He managed the clothes and the hair with a little assistance, those motions were practised and automatic, but the eye unsettled him. He popped it back out and put it in the glass.
“I have to get used to it again,” he muttered, frowning. “Darn it. I wasn’t all done getting used to it before.”
There was also an uncomfortable film on the inside of his socket that he did not seem to be able to polish out with oil or remove with soap and water. It was yellowish and he thought maybe smoke-related. It could be moisture or dirt as well, or maybe all three. Auntie Enora hadn’t wanted the patch or the eye.
He hoped Hyacinth could do something to fix it, something that wouldn’t hurt.
He tied on the patch so that it wouldn’t get any worse. Well, he tied it on most of the way. His fingers wouldn’t make a bow. He knew how to do it, they just wouldn’t. His uncle caught him trying to secure the granny knot with another granny knot, prevented him, and did a bow.
“Your mother used to do that to her boots,” he said. “It’s really annoying to untie. If you’re sick of trying to tie a bow, let me do it. Keep trying, just let me help you when you’re ready to give up. Don’t cheat.” He helped Erik with the second set of strings, then they attempted shoelaces.
Erik was able to manage a bow for one of his shoes, though a loose and awkward one. It was easier when he could see what his hands were doing. He could tell them they were wrong.
Noting progress, Mordecai requested Erik’s assistance with both of his shoes. He was able to get one of those as well.
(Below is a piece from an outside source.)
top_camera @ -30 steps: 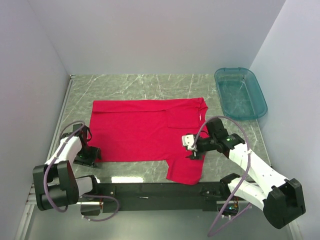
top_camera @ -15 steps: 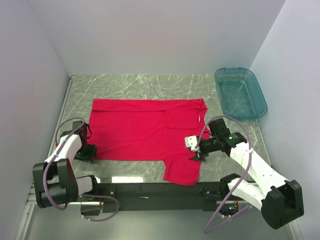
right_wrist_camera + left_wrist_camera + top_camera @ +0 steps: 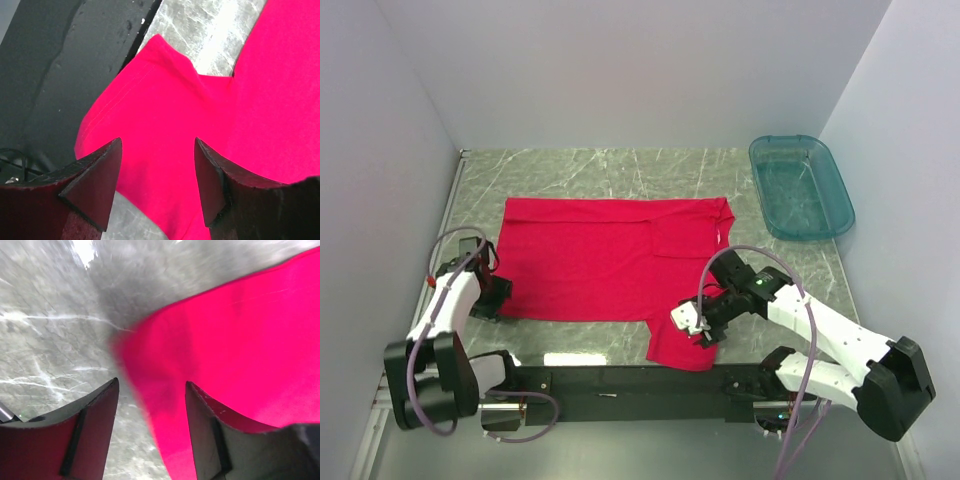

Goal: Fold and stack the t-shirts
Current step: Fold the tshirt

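A grey-green, marble-veined tabletop (image 3: 620,170) enclosed by pale walls carries a plain bright red short-sleeved cotton t-shirt (image 3: 600,260), spread flat across its middle with the round neck toward the right and one sleeve folded in over the body. The shirt's near sleeve runs toward the front edge, where its hem reaches the long black mounting rail (image 3: 620,380). A teal see-through plastic tub (image 3: 800,190), oblong with rounded corners, sits in the far right corner, apart from the shirt.

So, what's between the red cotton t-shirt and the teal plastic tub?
Only bare grey marbled tabletop, shown in the top view; the red cotton t-shirt and teal plastic tub lie apart.
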`<state>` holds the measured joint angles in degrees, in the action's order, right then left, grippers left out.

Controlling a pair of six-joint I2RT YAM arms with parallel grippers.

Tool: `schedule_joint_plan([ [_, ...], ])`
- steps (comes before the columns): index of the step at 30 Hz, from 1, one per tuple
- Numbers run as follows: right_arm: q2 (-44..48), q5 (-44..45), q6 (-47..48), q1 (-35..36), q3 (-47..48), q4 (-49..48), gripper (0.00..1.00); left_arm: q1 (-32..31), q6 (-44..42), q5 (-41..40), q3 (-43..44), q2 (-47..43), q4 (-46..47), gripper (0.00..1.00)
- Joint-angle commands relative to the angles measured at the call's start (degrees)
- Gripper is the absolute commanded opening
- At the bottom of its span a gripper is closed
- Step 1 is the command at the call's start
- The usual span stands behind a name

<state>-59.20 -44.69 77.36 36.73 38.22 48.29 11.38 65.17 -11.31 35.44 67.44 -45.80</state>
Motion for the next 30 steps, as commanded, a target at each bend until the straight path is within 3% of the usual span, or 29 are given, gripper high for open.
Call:
schedule_joint_plan([
  [1, -1.27, -0.74, -3.27, 0.97, 0.54, -4.08, 0.66, 1.36, -0.83, -2.31, 2.70, -4.42, -2.18, 0.62],
  [11, 0.40, -1.81, -1.87, 1.15, -2.44, -5.50, 0.65, 6.46, -1.80, -1.26, 2.53, 1.19, -1.66, 0.56],
  [17, 1.10, -2.51, -0.28, 1.15, -3.59, -4.09, 0.64, 6.73, -1.01, -0.56, 0.60, 4.71, 2.11, 0.46],
  [23, 1.98, -2.86, 0.07, 1.15, -2.36, -1.46, 0.64, 7.52, -1.79, -0.29, 0.16, 8.67, 4.40, 0.09],
  [27, 2.60, -1.72, 0.51, 1.15, -0.25, 1.45, 0.63, 8.22, -4.42, 2.52, 1.03, 6.05, 4.67, 0.00],
  [30, 2.69, -0.67, 3.84, 1.15, 1.51, 6.10, 0.63, 8.22, -5.75, 4.01, 3.40, 1.74, 3.79, 0.00],
])
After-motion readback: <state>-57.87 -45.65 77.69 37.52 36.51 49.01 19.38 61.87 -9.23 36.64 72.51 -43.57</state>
Midway through the second, he complained of being hungry again, so Mordecai ended the lesson in bows and began one in getting-where-we-are-going-without-stopping.
When Erik walked gently into the bedroom door, he amended this to getting-where-we-are-going-with-appropriate-stopping. He held Erik’s hand to help matters along. Dinner was more important than independence at the moment.
◈◈◈
Ann was making canned soup and grilled cheese sandwiches, a meal she knew her way around fairly well. Hyacinth was putting staples in a man with a scraped cheek and a bloody arm. She was using metal from the broken toaster.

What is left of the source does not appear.